YOUR INSTRUCTIONS → Repeat every line of the listing below exactly, minus the pictures.

SUPPLIED DATA →
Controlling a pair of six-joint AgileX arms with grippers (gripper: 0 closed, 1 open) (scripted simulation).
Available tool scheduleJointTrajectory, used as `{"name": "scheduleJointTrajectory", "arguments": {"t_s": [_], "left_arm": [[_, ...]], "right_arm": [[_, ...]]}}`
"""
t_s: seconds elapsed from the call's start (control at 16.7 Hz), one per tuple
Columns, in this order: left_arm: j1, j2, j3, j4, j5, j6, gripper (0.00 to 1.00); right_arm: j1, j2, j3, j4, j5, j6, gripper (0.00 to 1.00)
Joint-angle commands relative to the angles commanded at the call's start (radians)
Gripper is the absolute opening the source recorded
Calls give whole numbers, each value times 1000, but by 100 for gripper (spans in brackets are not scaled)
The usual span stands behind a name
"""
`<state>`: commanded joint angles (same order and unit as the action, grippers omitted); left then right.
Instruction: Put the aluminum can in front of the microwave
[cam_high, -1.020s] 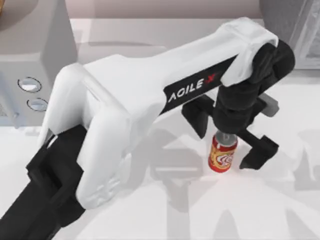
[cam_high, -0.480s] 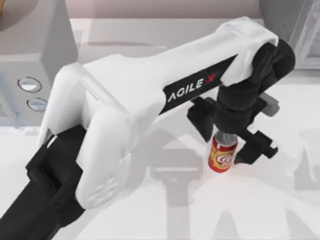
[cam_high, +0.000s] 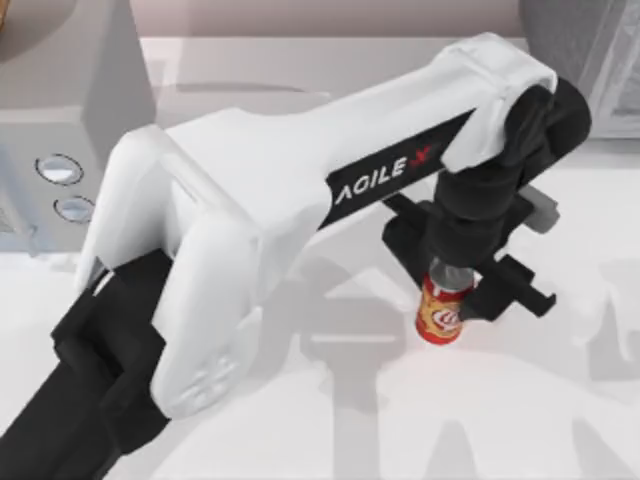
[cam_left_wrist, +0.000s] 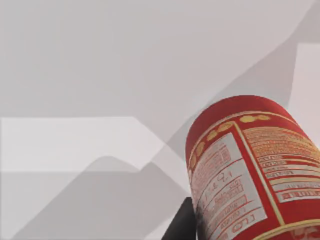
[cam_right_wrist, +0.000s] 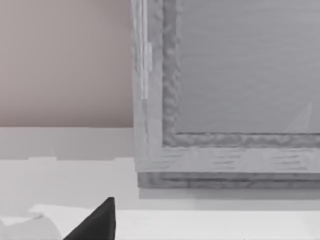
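Note:
The aluminum can is red with a silver top and stands upright on the white table, right of the middle. My left arm reaches across from the lower left. Its gripper comes down over the can, one black finger pressed to each side, shut on it. The left wrist view shows the can close up, with a dark finger beside its base. The microwave is the pale grey box at the far left, its two round dials facing the table. The can is well to its right.
A darker speckled grey box stands at the back right corner, and its framed front is close in the right wrist view. A black tip of my right gripper shows there. Bare table lies in front of the can.
The left gripper's fingers have closed in from a wide spread onto the sides of the can. The can has stayed in place.

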<state>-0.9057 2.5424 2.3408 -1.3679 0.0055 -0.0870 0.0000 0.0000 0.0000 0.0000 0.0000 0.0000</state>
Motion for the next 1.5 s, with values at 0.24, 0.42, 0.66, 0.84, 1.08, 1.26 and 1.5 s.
{"name": "scheduleJointTrajectory", "arguments": {"t_s": [0.24,0.42,0.66,0.84,1.08,1.26,1.5], "left_arm": [[0,0,0,0,0,0,0],[0,0,0,0,0,0,0],[-2,13,42,-37,0,2,0],[-1,34,154,-120,1,0,0],[0,51,253,-203,1,1,0],[0,50,252,-202,0,2,0],[52,-9,198,-149,6,10,0]], "right_arm": [[0,0,0,0,0,0,100],[0,0,0,0,0,0,100],[0,0,0,0,0,0,100],[0,0,0,0,0,0,100],[0,0,0,0,0,0,100],[0,0,0,0,0,0,100],[0,0,0,0,0,0,100]]}}
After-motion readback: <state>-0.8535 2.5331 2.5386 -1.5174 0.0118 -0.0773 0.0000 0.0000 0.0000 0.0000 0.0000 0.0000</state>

OUTPUT OF THE EXERCISE →
Controlling a pair of six-joint AgileX arms with grippers (gripper: 0 closed, 1 open) (scripted simulation).
Available tool scheduleJointTrajectory, used as `{"name": "scheduleJointTrajectory", "arguments": {"t_s": [_], "left_arm": [[_, ...]], "right_arm": [[_, ...]]}}`
"""
t_s: seconds elapsed from the call's start (control at 16.7 Hz), one per tuple
Columns, in this order: left_arm: j1, j2, j3, j4, j5, j6, gripper (0.00 to 1.00); right_arm: j1, j2, j3, j4, j5, j6, gripper (0.00 to 1.00)
Joint-angle commands relative to the angles commanded at the call's start (radians)
Gripper is the absolute opening the source recorded
Calls give whole numbers, each value times 1000, but by 100 for gripper (spans in brackets are not scaled)
The usual span stands behind a name
"""
`<state>`: commanded joint angles (same order and unit as the action, grippers omitted); left then right.
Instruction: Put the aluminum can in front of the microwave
[cam_high, -1.020s] 
[cam_high, -0.480s] 
[cam_high, +0.000s] 
[cam_left_wrist, +0.000s] 
[cam_right_wrist, +0.000s] 
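Note:
The aluminum can is red with a silver top and stands upright on the white table, right of the middle. My left arm reaches across from the lower left. Its gripper comes down over the can, one black finger pressed to each side, shut on it. The left wrist view shows the can close up, with a dark finger beside its base. The microwave is the pale grey box at the far left, its two round dials facing the table. The can is well to its right.
A darker speckled grey box stands at the back right corner, and its framed front is close in the right wrist view. A black tip of my right gripper shows there. Bare table lies in front of the can.
The left gripper's fingers have closed in from a wide spread onto the sides of the can. The can has stayed in place.
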
<state>-0.9057 2.5424 2.3408 -1.3679 0.0055 -0.0870 0.0000 0.0000 0.0000 0.0000 0.0000 0.0000</state>
Motion for the next 1.5 s, with values at 0.24, 0.42, 0.66, 0.84, 1.08, 1.26 and 1.5 s.
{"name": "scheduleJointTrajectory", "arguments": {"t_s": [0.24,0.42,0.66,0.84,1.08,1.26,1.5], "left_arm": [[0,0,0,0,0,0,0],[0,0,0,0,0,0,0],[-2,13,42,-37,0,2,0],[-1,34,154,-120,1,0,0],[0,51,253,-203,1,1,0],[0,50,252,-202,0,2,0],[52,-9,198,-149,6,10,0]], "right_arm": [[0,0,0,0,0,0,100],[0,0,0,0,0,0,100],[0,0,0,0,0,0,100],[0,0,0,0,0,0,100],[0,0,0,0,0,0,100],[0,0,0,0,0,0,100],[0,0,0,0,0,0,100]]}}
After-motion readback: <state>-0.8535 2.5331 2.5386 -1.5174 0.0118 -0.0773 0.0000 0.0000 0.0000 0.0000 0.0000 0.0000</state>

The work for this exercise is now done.